I walked on, hoping to see a puddle, then two, and finally an emergence of my tricky Marshmallow. I could get to know what the plant looked like, so I could go back to it in the summer and fall after the flowers left.

There was not a single puddle. And I did not find the Marshmallow.
So sad.

But I did find wintergreen! The real plant. That puts the gum to shame, with its striking cold, clear minty smell.

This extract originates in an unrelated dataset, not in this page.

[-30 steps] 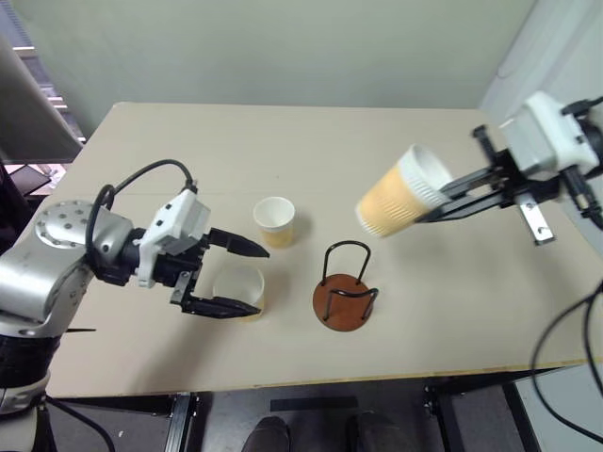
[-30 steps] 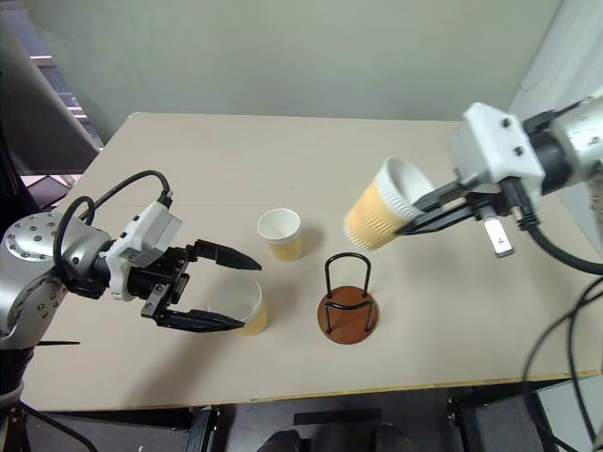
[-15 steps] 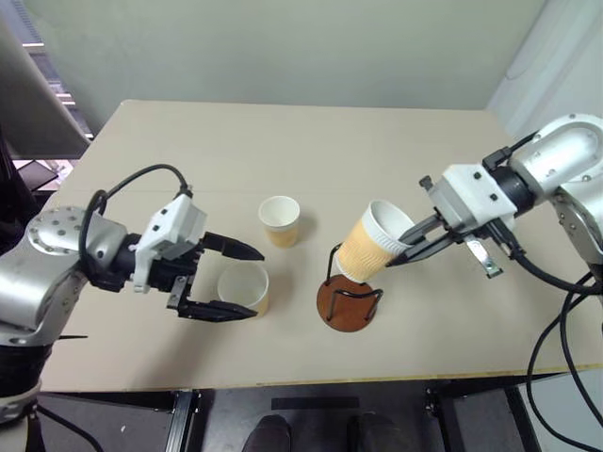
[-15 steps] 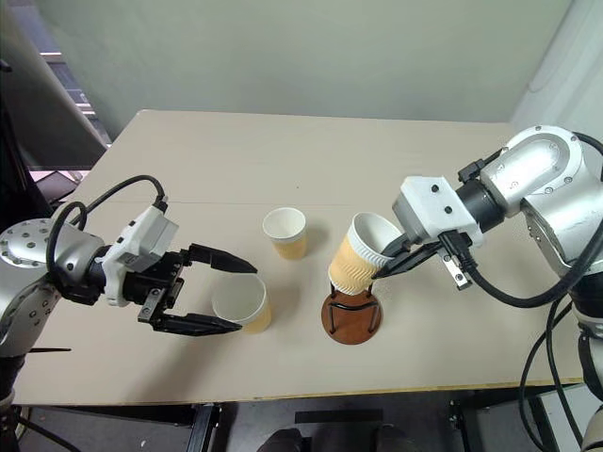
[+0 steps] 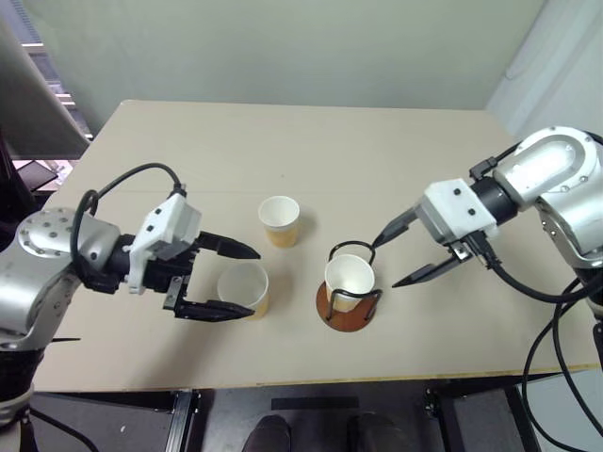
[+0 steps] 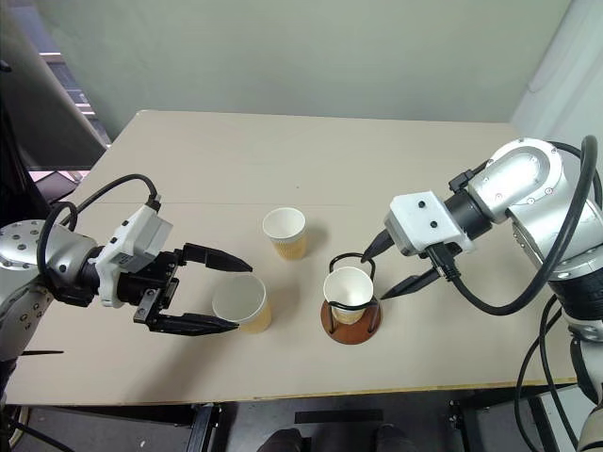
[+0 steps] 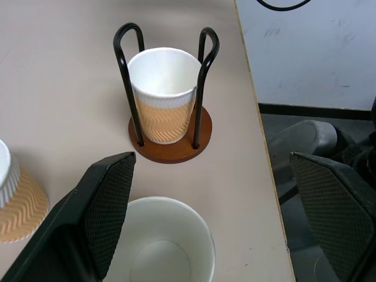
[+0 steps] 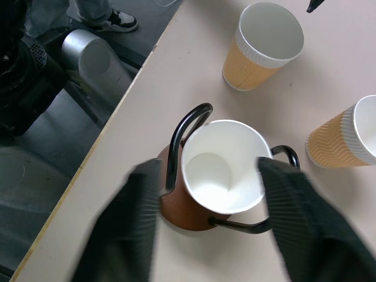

Almost like tasting a color, deep icy blue, with flecks of emerald green and crystal imbedded in it too. Oh dear, not I’m sounding like a gum commercial.

So last weekend’s hunt was a wash, but surely I’d get lucky this weekend, right. Fortune favors the steadfast, or so I hope.

So this weekend, Mother’s Day, I was feeling lucky. I headed to a different part of the trail. I found the marshy part! I found Marsh Marigolds with their buttercup yellow little waxy flowers proudly proclaiming that the area was a bit on the soggy side.

And if that wasn’t proof enough, I accidentally stepped into a huge puddle and was surprised, in a good way, to learn that my hiking boots are more waterproof than I thought.

Hunting the marshmallow checklist
Find the marsh…check.
Be there in the right time of year…check
Look for those perdy little pink flowers….
Found your prey!

So 2011 Mother’s day I saw the Marshmallow, that precious and elusive game of mine.  So this Mother’s Day weekend they have to be around here. I have my timing right… right?
Right!?

Except that it was a short winter this year. After a half hour of searching I knew what it was like to be Elmer Fudd after a bad day of hunting. Not that anyone stuck a carrot in my musket or anything. I begrudgingly relinquished my search, guessing they must have finished their blooming, and have returned back to their green, botanical obscurity for another year. 
Tricky prey, you’ve eluded me, yet again!

I returned home with no Marshmallow flowers.

But I did find Horsetail! Which is super high in minerals, it’s an ancient plant that has been on the earth since Dinosaurs walked the earth. And who’s fossils we burn as coal.

I learned last year that horsetail can only be collected when it’s young. Otherwise, as a defense mechanism to being plucked and eaten, it forms a toxin in it. But as a youngster it doesn’t have that defense yet.
And there were loads of youngsters lining the trail!

And so, while I didn’t find what I was looking for. I definitely found something. Two things actually, if you count last weekend’s wintergreen find! I know another source of wintergreen, as well as horsetail. And am now drying horsetail that is young enough to use! And freezing wintergreen for whenever I need it!

And as for that elusive game called Marshmallow…

Well, there is always next year. My interest is not going anywhere. And come next Mother’s day, my eagle eyes will be out for those light pink flowers, or anything else I recognize in forest, fields, and yes, even swamps.
 

Here’s to the people who smell flowers.
Here’s to the people with dirt under their fingers
Here’s to the people whose bare feet have tickled the earth
Here’s to the people whose smell of sweat and wild wind.
Here’s to the people who work elbow to elbow with bees, butterflies, and bats.
Here’s to the people who talk to their plants.
Who prune other people’s plants.
Who get that fatherly look of pride when talking about seedlings,
Or that bargain shopper’s look when the find a Lemon Verbena plant, or Stevia, or other new one for their garden.
Here’s to you, with the funny suntan.
Here’s to you. 
You have my admiration, and respect.

May you take care of yourself happily.